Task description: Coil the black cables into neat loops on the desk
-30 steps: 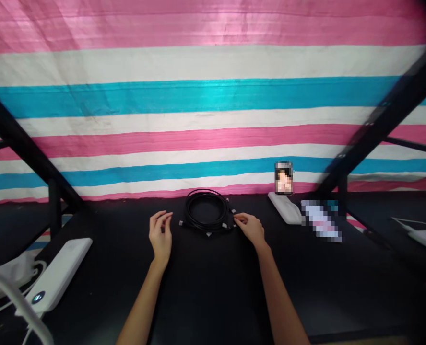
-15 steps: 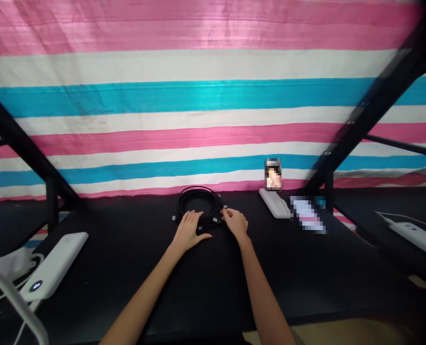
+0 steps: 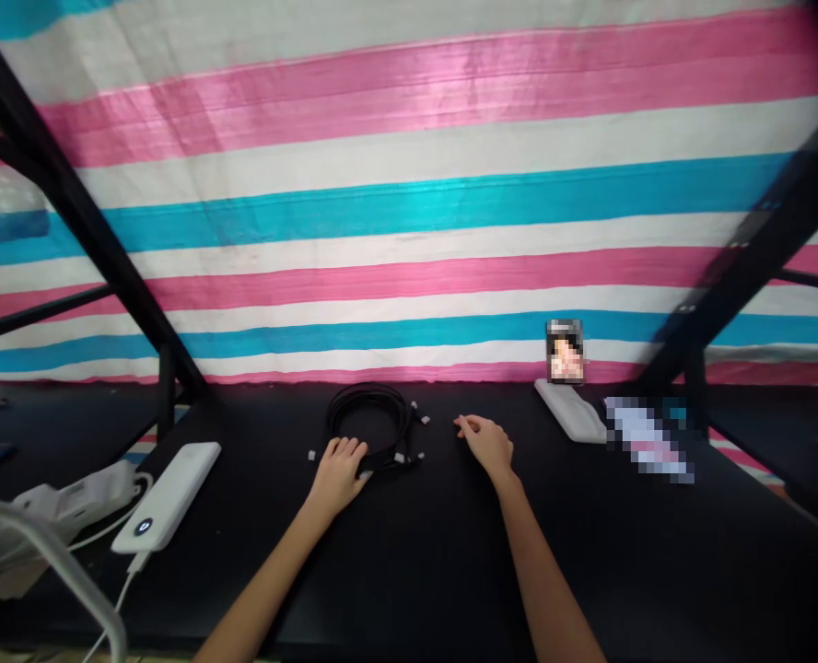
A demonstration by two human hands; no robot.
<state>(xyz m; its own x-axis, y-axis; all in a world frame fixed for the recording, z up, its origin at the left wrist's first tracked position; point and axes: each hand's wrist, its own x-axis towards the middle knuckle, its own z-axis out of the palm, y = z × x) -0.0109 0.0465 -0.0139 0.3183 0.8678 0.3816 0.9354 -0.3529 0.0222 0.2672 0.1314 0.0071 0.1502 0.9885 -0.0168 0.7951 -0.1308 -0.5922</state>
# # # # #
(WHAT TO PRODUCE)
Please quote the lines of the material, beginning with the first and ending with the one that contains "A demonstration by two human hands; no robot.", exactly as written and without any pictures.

(YOUR RESPONSE)
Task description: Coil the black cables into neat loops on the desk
-30 steps: 
-15 steps: 
+0 steps: 
A demonstration by two human hands; no robot.

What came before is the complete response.